Find the values \(\beta_0\) and \(\beta_1\) that minimizes the following formula:

\[ SSE = \sum^n_{i=1}\{Y_i - (\beta_0 + \beta_1 X_i)\}^2 \]

Minimizing SSE

Code 
sse <- function(beta, x, y){
  sum((y - (beta[1] + beta[2] * x))^2)
}
beta0 <- seq(-20, 20, length.out = 50)
beta1 <- seq(-20, 20, length.out = 50)
zz <- matrix(nrow = 50, ncol = 50)
for (i in seq_along(beta0)){
  for(ii in seq_along(beta1)){
    zz[i, ii] <- sse(c(beta0[i], beta1[ii]), x, y) 
  }
}
persp(beta0, beta1, zz)

Minimizing SSE

Code 
sse <- function(beta, x, y){
  sum((y - (beta[1] + beta[2] * x))^2)
}

uu <- sapply(1:1000000, \(x) runif(2, -10, 10))
val <- apply(uu, 2, sse, x = x, y = y)
which.min(val)
#> [1] 629279
Code 
uu[,which.min(val)]
#> [1]  8.016216 -4.003703

Toy Collector’s Problem

  • Monte Carlo Integration

  • Importance Sampling

  • Monte Carlo Optimization

  • Toy Collector’s Problem

Toy Collector’s Problem

There is a cereal company that is planning to give away 15 toys in their cereal boxes where the the probability of getting a certain toy from a box is 1/15. Assuming that you only get one toy from each cereal box, what is the number of cereal boxes you will need to buy to obtain all 15 toys?

Geometric Distribution

The geometric distribution is used to determine the number of failures needed to get the first success.

A success is getting a new toy.

Collecting Toys

The probability of getting a new toy given we have i toys goes as follows: \[P(New Toy|i)= \frac{15-i}{15}.\]

If we have 0 toys \((i=0)\) the probability of getting a new toy after opening 1 box is 1 \[P(New Toy|0)=\frac{15-0}{15}=1.\]

Getting 8th Toy

Now if we have 7 toys, the probability of getting a new toy goes as follows: \[P(New Toy|7)=\frac{15-7}{15}=\frac{8}{15}=0.533.\]

To get a new toy, we would have to open at least \(\frac{1}{0.533}=1.875\) boxes.

Getting 15th Toy

Now if we had 14 toys already, we would need to open at least 15 boxes to get that.

\[P(New Toy|14)=\frac{15-14}{15}=\frac{1}{15}=0.067\] So the number of boxes to open to get the last toy is \(\frac{1}{0.067}=\frac{15}{1}=15\)

Average number of boxes

\[\frac{15}{15}+\frac{15}{14}+\frac{15}{13}+...+\frac{15}{2}+\frac{15}{1} \approx 49.77.\]

Monte Carlo Methods

Monte Carlo can be used to estimate the expected number of boxes you will need to buy to obtain all 15 toys.

Think about having \(n\) shoppers going out an buying as many boxes needed to buy to obtain all 15 toys.

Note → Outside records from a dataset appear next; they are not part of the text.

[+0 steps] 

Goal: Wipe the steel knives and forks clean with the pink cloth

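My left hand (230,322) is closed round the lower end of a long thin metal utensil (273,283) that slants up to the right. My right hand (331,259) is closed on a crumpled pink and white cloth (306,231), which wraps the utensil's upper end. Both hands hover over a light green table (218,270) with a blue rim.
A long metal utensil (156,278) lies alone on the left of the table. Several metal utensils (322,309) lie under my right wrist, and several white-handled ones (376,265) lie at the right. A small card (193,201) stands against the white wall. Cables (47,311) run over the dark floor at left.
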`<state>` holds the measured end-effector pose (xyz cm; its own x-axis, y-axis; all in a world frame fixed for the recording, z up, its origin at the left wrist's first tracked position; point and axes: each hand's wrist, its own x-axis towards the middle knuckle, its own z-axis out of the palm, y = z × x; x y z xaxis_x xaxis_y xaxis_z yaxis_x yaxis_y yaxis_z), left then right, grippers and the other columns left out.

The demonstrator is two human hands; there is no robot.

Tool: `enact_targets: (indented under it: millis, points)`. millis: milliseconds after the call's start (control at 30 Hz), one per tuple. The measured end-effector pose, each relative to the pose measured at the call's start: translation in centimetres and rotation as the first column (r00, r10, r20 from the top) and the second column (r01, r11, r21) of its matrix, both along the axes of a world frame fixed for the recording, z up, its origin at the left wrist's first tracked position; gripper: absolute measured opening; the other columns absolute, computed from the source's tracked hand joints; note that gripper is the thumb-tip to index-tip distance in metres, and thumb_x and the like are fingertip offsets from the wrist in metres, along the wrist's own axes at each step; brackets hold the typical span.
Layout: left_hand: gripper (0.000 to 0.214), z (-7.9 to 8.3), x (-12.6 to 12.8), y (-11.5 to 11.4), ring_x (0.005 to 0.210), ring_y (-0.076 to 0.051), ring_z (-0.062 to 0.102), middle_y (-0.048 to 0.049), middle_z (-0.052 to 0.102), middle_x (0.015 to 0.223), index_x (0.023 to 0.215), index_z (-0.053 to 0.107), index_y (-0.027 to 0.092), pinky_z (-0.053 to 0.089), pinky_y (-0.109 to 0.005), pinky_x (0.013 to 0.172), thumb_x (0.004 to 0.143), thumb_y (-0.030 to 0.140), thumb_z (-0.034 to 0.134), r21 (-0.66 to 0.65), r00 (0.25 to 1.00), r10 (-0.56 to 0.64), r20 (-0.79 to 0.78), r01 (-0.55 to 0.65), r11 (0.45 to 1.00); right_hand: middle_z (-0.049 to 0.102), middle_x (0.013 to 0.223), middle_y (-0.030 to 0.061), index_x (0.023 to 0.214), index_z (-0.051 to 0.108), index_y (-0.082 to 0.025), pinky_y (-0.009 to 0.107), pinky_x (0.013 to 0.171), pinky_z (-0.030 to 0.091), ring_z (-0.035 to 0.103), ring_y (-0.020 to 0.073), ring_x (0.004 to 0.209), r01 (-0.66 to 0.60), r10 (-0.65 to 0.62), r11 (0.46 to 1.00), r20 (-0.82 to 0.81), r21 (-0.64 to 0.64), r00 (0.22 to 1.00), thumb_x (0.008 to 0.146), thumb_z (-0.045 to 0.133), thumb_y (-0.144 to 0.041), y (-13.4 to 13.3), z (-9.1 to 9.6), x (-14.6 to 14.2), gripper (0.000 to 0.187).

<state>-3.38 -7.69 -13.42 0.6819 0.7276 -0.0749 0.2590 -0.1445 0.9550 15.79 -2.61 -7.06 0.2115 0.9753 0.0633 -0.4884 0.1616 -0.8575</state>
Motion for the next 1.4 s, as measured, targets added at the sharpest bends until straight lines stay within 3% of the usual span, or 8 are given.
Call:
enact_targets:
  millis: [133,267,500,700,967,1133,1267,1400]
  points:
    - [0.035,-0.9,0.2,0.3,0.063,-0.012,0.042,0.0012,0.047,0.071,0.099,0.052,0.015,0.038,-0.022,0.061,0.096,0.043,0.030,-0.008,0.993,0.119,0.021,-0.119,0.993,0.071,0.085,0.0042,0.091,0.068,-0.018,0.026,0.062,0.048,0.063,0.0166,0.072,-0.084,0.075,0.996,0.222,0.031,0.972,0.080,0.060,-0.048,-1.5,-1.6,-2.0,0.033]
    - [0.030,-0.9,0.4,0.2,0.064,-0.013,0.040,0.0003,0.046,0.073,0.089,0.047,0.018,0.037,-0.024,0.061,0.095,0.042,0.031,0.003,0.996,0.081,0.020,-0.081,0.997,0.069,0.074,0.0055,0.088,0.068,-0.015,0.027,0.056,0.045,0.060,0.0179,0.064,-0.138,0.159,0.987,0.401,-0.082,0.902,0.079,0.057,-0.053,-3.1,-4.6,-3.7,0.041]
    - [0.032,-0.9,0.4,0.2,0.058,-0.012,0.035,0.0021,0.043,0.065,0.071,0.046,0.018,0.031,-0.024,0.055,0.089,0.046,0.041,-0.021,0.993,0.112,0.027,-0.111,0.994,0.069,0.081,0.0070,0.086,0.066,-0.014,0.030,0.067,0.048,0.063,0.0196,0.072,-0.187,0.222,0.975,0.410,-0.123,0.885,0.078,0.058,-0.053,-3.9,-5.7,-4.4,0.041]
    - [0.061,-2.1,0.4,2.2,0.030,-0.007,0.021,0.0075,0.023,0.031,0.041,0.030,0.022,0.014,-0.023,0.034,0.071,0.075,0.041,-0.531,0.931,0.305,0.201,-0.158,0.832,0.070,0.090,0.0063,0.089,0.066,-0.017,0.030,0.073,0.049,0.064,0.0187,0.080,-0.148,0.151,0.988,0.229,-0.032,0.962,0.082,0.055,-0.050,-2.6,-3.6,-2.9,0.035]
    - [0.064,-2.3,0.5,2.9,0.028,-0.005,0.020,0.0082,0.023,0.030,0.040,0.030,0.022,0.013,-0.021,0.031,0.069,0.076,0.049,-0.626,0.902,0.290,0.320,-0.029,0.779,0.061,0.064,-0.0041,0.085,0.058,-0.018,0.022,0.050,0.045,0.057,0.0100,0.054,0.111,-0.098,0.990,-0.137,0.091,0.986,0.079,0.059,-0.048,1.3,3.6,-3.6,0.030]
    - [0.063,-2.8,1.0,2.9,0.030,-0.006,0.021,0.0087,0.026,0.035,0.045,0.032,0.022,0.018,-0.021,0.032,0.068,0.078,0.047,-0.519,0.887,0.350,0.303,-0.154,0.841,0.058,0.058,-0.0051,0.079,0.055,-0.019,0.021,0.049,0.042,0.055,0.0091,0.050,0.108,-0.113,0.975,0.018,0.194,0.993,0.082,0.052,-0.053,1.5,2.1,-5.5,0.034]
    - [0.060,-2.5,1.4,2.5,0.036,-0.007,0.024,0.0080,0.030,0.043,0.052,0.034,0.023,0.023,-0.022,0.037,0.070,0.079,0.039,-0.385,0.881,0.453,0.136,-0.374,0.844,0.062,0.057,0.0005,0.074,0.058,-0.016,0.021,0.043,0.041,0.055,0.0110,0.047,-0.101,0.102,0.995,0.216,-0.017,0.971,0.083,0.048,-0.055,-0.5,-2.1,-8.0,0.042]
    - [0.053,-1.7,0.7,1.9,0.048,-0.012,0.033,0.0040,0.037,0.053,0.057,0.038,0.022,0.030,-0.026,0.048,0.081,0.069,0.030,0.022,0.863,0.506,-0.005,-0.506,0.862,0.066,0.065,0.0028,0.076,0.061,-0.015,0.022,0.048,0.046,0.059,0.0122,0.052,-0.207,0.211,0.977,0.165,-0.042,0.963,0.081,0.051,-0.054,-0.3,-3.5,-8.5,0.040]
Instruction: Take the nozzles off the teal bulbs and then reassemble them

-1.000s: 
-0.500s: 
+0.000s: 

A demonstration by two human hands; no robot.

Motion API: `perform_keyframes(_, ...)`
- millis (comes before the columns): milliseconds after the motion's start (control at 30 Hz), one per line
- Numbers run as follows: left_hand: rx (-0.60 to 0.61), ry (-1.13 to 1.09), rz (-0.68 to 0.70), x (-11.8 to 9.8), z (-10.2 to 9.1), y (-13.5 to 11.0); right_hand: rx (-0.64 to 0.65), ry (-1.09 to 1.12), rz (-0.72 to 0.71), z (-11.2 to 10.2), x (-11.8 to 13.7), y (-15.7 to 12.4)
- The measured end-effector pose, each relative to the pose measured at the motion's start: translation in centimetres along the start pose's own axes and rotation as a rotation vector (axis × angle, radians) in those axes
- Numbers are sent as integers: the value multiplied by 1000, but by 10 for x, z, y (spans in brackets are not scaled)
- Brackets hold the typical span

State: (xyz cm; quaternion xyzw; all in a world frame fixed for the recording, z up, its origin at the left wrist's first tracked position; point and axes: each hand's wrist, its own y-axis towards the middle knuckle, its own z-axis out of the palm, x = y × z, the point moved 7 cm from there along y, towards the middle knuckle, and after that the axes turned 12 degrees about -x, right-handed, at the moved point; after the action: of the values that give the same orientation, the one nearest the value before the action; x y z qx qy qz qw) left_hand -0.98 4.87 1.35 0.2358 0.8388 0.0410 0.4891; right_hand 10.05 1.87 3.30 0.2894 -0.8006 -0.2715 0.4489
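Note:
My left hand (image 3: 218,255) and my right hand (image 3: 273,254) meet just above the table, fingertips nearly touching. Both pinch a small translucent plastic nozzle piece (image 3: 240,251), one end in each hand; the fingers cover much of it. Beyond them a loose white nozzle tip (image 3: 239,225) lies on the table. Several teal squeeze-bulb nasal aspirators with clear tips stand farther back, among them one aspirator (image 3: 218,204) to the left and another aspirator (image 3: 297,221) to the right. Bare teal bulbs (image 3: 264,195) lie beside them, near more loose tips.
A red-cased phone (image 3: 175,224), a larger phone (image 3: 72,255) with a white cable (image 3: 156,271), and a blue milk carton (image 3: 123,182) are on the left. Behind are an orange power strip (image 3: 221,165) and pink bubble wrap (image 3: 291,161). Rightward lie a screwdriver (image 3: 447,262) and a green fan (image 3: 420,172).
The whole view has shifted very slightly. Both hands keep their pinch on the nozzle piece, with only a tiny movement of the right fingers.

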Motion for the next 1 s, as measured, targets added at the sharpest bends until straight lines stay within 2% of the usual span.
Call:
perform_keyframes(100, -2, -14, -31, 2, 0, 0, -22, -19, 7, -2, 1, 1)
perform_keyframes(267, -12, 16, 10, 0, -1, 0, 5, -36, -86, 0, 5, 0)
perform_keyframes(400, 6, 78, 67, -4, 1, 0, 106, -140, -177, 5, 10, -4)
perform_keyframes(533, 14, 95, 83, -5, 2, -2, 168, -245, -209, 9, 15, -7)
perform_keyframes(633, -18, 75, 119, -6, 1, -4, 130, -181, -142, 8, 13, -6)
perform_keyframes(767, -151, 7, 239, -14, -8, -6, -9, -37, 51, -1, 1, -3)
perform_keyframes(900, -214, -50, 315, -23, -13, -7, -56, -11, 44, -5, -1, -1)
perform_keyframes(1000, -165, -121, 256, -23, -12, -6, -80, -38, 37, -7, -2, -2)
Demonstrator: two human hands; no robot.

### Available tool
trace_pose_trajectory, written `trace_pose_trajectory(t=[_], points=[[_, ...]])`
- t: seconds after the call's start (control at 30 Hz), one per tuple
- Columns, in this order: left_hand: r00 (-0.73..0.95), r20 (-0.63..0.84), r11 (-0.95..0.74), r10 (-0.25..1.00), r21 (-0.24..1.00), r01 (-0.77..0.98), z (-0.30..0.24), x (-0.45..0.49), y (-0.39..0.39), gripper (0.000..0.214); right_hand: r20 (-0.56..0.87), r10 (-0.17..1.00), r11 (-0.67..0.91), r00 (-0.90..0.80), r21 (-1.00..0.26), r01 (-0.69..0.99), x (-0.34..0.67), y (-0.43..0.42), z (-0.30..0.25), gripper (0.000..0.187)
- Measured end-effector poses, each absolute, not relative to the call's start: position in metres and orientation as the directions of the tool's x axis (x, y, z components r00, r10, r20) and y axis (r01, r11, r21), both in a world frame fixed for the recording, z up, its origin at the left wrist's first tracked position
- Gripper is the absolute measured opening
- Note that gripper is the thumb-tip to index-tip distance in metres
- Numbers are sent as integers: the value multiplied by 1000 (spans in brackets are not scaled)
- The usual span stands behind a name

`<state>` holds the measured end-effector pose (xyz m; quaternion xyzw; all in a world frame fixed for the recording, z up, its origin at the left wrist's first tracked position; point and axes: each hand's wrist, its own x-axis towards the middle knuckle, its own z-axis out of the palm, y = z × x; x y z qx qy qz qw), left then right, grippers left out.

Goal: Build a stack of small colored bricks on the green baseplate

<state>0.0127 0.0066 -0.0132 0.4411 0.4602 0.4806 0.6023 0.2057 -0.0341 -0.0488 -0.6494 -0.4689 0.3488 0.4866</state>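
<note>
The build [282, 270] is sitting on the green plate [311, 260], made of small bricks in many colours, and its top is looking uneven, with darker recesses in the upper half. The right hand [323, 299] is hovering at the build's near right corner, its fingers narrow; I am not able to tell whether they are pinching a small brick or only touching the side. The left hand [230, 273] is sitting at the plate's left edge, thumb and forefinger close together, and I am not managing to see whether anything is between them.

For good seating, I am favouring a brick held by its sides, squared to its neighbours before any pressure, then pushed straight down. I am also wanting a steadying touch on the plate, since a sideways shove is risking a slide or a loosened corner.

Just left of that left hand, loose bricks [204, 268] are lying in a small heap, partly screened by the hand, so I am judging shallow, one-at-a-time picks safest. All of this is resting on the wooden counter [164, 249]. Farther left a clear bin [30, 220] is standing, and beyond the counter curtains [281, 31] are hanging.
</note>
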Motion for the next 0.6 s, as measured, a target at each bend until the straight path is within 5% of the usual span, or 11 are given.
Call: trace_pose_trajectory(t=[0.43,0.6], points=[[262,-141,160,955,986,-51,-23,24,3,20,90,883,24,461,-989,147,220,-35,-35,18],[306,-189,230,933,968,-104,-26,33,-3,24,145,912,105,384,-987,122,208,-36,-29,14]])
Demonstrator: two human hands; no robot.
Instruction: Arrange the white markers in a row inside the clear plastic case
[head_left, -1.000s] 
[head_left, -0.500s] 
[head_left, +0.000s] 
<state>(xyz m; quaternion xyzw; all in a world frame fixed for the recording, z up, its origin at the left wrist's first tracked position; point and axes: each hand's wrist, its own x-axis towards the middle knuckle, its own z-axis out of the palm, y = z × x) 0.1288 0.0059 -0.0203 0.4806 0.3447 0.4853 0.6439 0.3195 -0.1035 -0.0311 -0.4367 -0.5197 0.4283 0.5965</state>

Then you compute the mean and standard error for your sample.

Monte Carlo Methods

Code 
mc_shopper<-function(n, x, p){
  k <- vector(mode = "numeric", length = n)
  for (i in 1:n){
    j <- 1
    a <- sample(x, 1, prob = p)
    while(length(unique(a)) < 15){
      b <- sample(x, 1, prob = p)
      a <- c(a, b)
      j <- j + 1
    }
    k[i] <- j
  }
  m <- mean(k)
  se <- sd(k)/sqrt(n)
  ci <- m + c(-1, 1) * 1.96 * se
  return(list(mean = m, se = se, ci_95 = ci))
}

Monte Carlo Methods

Code 
x <- 1:15
p <- rep(1/15, times = 15)
mc_shopper(10000, x, p)
#> $mean
#> [1] 49.9947
#> 
#> $se
#> [1] 0.173234
#> 
#> $ci_95
#> [1] 49.65516 50.33424

Toy Collector Problem 2

There is a cereal company that is planning to give away 15 toys in their cereal boxes. The probability for each toy is no longer equal, the probability for each toy goes as follows:

Figure 1 2 3 4 5 6 7 8
Probability .2 .1 .1 .1 .1 .1 .05 .05
Figure 9 10 11 12 13 14 15
Probability .05 .05 .03 .02 .02 .02 .01

Assuming that you only get one toy from each cereal box, what is the number of cereal boxes you will need to get to obtain all 15 toys?